To answer your question, try first a normal malloc() call and allocate 1 GB of memory. This should be done without any error.
Also, please paste the exact error msg that you get while using the vector.
I have a structure called log that has 13 chars in it. after doing a sizeof(log) I see that the size is not 13 but 16. I can use the __attribute__((packed)) to get it to the actual size of 13 but I wonder if this will affect the performance of the program. It is a structure that is used quite frequently.
I would like to be able to read the size of the structure (13 not 16). I could use a macro, but if this structure is ever changed ie fields added or removed, I would like the new size to be updated without changing a macro because I think this is error prone. Have any suggestion?
Yes, it will affect the performance of the program. Adding the padding means the compiler can use integer load instructions to read things from memory. Without the padding, the compiler must load things separately and do bit shifting to get the entire value. (Even if it's x86 and this is done by the hardware, it still has to be done).
Consider this: Why would compilers insert random, unused space if it was not for performance reasons?
Don't use __attribute__((packed)). If your data structure is in-memory, allow it to occupy its natural size as determined by the compiler. If it's for reading/writing to/from disk, write serialization and deserialization functions; do not simply store cpu-native binary structures on disk. "Packed" structures really have no legitimate uses (or very few; see the comments on this answer for possible disagreeing viewpoints).
Yes, it can affect the performance. In this case, if you allocate an array of such structures with the ((packed)) attribute, most of them must end up unaligned (whereas if you use the default packing, they can all be aligned on 16 byte boundaries). Copying such structures around can be faster if they are aligned.
Yes, it can affect performance. How depends on what it is and how you use it.

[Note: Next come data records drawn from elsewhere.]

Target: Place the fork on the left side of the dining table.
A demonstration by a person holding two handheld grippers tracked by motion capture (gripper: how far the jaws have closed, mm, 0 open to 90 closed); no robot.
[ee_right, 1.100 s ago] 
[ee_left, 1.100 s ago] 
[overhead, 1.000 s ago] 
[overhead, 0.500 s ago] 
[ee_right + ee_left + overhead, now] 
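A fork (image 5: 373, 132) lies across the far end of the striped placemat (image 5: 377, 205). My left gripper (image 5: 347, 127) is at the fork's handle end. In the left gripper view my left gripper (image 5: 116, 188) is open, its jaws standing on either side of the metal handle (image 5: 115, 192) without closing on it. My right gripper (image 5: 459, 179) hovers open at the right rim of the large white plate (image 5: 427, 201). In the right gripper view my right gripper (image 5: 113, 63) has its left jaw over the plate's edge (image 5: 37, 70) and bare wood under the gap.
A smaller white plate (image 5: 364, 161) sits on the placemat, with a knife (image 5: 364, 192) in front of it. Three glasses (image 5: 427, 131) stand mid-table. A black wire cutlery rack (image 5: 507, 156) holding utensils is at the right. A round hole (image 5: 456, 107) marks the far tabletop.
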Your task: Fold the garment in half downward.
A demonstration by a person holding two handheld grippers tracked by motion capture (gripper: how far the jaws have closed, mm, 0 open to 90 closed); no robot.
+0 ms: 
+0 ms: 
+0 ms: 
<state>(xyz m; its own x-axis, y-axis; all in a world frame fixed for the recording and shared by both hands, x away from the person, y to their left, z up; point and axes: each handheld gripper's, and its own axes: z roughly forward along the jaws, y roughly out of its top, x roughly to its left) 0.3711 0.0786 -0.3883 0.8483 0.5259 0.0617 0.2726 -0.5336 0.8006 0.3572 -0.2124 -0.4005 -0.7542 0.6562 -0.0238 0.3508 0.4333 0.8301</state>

An unaligned variable can possibly straddle two cache lines. For example, if you have 64-byte cache lines, and you read a 4-byte variable from an array of 13-byte structures, there is a 3 in 64 (4.6%) chance that it will be spread across two lines. The penalty of an extra cache access is pretty small. If everything your program did was pound on that one variable, 4.6% would be the upper bound of the performance hit. If logging represents 20% of the program's workload, and reading/writing to the that structure is 50% of logging, then you're already at a small fraction of a percent.
On the other hand, presuming that the log needs to be saved, shrinking each record by 3 bytes is saving you 19%, which translates to a lot of memory or disk space. Main memory and especially the disk are slow, so you will probably be better off packing the log to reduce its size.

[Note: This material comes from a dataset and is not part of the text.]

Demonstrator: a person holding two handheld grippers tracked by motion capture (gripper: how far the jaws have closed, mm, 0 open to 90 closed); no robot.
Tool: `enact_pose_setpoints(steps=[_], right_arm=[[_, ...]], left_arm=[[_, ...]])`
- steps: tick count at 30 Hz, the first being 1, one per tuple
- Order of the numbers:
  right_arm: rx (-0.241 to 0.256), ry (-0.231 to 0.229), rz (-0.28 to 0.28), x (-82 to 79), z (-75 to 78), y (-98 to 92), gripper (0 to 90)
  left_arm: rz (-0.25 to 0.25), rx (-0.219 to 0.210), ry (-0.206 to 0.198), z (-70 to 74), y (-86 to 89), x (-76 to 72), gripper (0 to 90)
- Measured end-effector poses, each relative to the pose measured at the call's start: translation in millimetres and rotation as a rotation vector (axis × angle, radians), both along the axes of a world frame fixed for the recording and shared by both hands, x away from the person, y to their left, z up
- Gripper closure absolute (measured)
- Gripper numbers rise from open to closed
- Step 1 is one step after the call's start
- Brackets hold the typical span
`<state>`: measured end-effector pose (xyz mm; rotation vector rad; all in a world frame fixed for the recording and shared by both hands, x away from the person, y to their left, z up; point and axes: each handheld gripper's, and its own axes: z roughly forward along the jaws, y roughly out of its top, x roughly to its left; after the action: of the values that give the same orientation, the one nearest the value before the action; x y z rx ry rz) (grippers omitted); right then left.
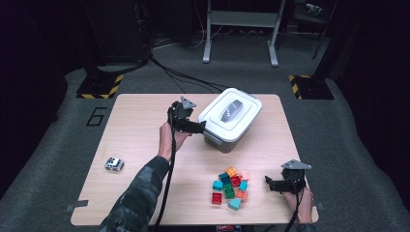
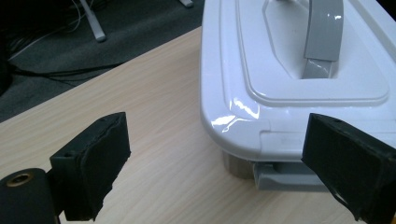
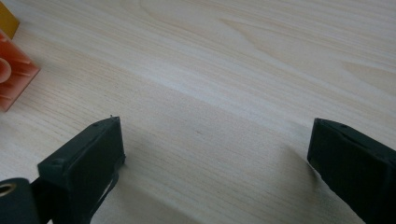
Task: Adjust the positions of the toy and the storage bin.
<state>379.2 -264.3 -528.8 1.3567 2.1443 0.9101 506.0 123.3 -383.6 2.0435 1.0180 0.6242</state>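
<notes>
- Left gripper [image 1: 202, 127]: jaws wide apart, level, aimed toward 3 o'clock at the white lidded box [image 1: 230, 118], apparently just short of touching its near corner.
- Right gripper [image 1: 267, 182]: jaws apart, low over table [image 1: 145, 121], pointing toward 9 o'clock at the brick pile [image 1: 230, 187].

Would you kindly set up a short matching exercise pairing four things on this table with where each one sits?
Things:
1. white plastic storage box with a grey handle
2. small white toy car
3. pile of coloured building bricks
4. left gripper

Places:
A. near the table's left edge, alone
B. toward the front of the table, just left of the right gripper
C. toward the far side of the table, right of centre
D. open at the near left corner of the box lid

Pairs: 1-C, 2-A, 3-B, 4-D
</notes>
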Motion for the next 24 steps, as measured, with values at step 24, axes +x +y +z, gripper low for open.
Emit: enact_pose_setpoints(steps=[24], right_arm=[[0.005, -0.005, 0.001, -0.9, 0.1, -0.5, 5.5]], left_arm=[[-0.042, 0.045, 0.082, -15.0, -36.6, 29.1, 8.3]])
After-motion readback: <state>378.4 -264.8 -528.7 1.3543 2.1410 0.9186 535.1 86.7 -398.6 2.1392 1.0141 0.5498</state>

As for reading the size of the structure without worrying about the structure changing, use sizeof. However you like to do numerical constants, be it const int, enum, or #define, just add sizeof.
As with all other performance optimizations, you'll need to profile your code to find the right answer. The right answer will vary by architecture --- and how your use your structure.
If you're creating gigantic arrays the space savings from packing might mean the difference between fitting and not fitting in cache. Or your data might already fit into your cache, in which case it will make no difference. If you're allocating large numbers of the structures in an STL associative container that allocates the storage for your struct with operator new it might not matter at all --- operator new might round your storage up to something that's aligned anyway.
If most of your structures live on the stack the extra storage might already be optimized away anyway.
For a change this simple to test, I suggest building a timing rig and then trying things both ways. For further optimizations I suggest using a profiler to identify your bottlenecks and go from there.